Sometime the news is so positively horrible as to almost demand a more pleasant description. Often, errors in the press are allowed to go uncorrected. The New York Times has yet to issue any retractions related to the any specific Judith Miller article. Miller was the journalist held in prison for failing to testify in US Attorney Fitzgerald's investigation of the leak. She's testified recently in the Libby trial. To date, the Libby trial is the only step taken related to the exposure of Valerie Plame's secret identity.

Example III: The Karbala Raid

Media coverage distorts the truth is by drawing truth from conjecture and guilt by association. In cases like that of Kabala, where US soldiers die, propagandists have an interest in glazing over the truth. The Media meanwhile has no desire to reveal the horrible details.

Usually there is no effort to follow up and correct whatever mistakes are made, so when they are made they are brutal and direct, like this one:
"Contrary to U.S. military statements, four U.S. soldiers did not die repelling a sneak attack at the governor's office in the Shiite holy city of Karbala last week. New information obtained by The Associated Press shows they were abducted and found dead or dying as far as 25 miles away."[link]

Another approach used by the Media is to frame stories with conjecture dispensed by anonymous officials, either Iraqi or our own. In regard to the Karbala attack, one mainstream article blames Iran:

"On Jan. 20, militants kidnapped and killed four American soldiers in a raid in Karbala, and a fifth was killed in the firefight. A U.S. defense official said one possibility under study is that Iranian agents either executed or masterminded the attack, a suspicion based on the sophisticated and unusual methods used in the attack, including weapons and uniforms that may have been American.

He spoke on condition of anonymity because the probe is ongoing."[link]

Unlike the Najaf incident, I don't believe anyone would question the facts of the event on January 20th. Ostensibly the need for anonymity is pursuant to the fact an investigation is ongoing. Yet despite the need for secrecy, one anonymous official was apparently willing disclose the possibility Iran was involved, despite the fact the ongoing probe--which is apparently secret enough to warrant anonymity but not total discretion--had failed to provide any evidence. Apparently the only reason to blame the Iranians for the attack were the "sophisticated and unusual methods used."

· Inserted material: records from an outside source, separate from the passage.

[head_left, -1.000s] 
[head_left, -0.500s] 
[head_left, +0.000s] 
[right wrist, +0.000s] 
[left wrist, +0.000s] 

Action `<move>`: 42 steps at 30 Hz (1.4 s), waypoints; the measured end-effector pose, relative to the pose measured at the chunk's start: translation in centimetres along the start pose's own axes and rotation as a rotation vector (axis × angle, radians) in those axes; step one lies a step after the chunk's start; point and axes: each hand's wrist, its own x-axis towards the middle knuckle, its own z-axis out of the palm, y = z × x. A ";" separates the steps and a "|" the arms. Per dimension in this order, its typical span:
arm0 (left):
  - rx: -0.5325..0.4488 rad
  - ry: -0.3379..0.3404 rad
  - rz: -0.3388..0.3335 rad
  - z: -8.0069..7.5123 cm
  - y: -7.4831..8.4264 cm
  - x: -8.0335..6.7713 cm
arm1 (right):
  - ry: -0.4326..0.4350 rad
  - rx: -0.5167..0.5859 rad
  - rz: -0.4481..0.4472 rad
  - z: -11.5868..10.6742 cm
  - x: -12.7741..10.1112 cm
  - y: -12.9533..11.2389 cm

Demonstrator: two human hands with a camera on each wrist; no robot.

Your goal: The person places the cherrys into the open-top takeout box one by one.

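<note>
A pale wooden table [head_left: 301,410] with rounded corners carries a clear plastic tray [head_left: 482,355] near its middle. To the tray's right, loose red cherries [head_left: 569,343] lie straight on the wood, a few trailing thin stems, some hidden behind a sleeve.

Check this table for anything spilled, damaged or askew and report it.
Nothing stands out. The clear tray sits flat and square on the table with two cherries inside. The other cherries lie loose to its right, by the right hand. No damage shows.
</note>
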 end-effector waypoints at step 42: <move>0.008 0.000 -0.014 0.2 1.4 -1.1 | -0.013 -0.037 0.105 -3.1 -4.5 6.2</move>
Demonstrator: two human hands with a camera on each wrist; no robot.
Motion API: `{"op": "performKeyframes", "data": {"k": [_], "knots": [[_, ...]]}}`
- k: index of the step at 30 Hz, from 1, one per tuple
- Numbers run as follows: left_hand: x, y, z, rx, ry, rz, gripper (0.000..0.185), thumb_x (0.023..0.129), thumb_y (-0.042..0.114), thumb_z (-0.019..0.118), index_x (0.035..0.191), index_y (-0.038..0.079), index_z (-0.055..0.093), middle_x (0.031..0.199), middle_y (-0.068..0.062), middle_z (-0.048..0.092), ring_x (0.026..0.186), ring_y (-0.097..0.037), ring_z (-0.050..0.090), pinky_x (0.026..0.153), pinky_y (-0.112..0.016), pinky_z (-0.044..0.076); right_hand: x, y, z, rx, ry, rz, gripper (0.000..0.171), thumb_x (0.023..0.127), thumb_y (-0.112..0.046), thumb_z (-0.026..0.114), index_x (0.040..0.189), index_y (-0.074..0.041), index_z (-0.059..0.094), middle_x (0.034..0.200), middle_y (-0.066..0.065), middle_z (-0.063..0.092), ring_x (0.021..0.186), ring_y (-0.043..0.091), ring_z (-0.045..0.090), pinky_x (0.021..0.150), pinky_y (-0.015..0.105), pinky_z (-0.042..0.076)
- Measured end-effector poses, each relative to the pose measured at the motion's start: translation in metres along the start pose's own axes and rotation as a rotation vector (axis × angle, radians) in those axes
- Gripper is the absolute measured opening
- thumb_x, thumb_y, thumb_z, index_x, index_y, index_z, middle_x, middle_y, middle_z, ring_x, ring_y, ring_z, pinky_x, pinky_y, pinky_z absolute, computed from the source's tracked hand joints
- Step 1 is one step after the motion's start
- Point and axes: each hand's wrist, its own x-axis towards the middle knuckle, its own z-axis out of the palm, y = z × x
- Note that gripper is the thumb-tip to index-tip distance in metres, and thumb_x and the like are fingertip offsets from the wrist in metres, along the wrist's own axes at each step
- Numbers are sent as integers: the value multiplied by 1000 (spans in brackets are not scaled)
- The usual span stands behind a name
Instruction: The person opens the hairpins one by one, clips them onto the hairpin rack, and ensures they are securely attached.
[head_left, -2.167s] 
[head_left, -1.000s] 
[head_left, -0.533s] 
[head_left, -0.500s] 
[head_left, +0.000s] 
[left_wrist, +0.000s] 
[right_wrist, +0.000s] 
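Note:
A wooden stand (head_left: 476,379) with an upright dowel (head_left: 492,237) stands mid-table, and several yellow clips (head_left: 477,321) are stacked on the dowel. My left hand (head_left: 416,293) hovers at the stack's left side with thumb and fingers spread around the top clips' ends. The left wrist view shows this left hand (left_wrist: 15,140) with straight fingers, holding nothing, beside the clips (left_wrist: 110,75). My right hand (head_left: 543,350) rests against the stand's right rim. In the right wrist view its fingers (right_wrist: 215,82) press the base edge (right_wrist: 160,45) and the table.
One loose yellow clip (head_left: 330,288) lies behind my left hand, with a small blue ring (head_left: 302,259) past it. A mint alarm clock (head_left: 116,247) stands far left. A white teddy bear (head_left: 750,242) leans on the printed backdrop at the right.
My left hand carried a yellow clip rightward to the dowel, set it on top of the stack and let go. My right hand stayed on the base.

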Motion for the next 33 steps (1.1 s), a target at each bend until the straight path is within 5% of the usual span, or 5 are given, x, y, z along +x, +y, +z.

The article continues to speculate on Iranian involvement:

"There has been speculation that the Karbala assault may have been in retaliation for the arrest of five Iranians by U.S. troops in northern Iraq.

Those five Iranians, who were arrested in the northern city of Irbil, included two members of an Iranian Revolutionary Guard force that provides weapons, training and other support to Shiite militants in the Middle East, U.S. Ambassador Zalmay Khalilzad said last week. Iraqi and Iranian officials maintain the five were diplomats."[link]

Neatly, speculation manages to link Iran to an infiltration mission where US soldiers were abducted, tortured, and murdered.

When speculation is farmed--anonymity is a red flag--anything is possible. Not only were Iranians cultivating terror, but they were apparently acting in revenge, so the conjecture goes. The Media's willingness to embrace wild hypotheses and shield speculators with anonymity leads to an fertile ground for propaganda, or speculation which serves to justify the use of military force against Iran and Iranians, which just so happens to be Administration's approach.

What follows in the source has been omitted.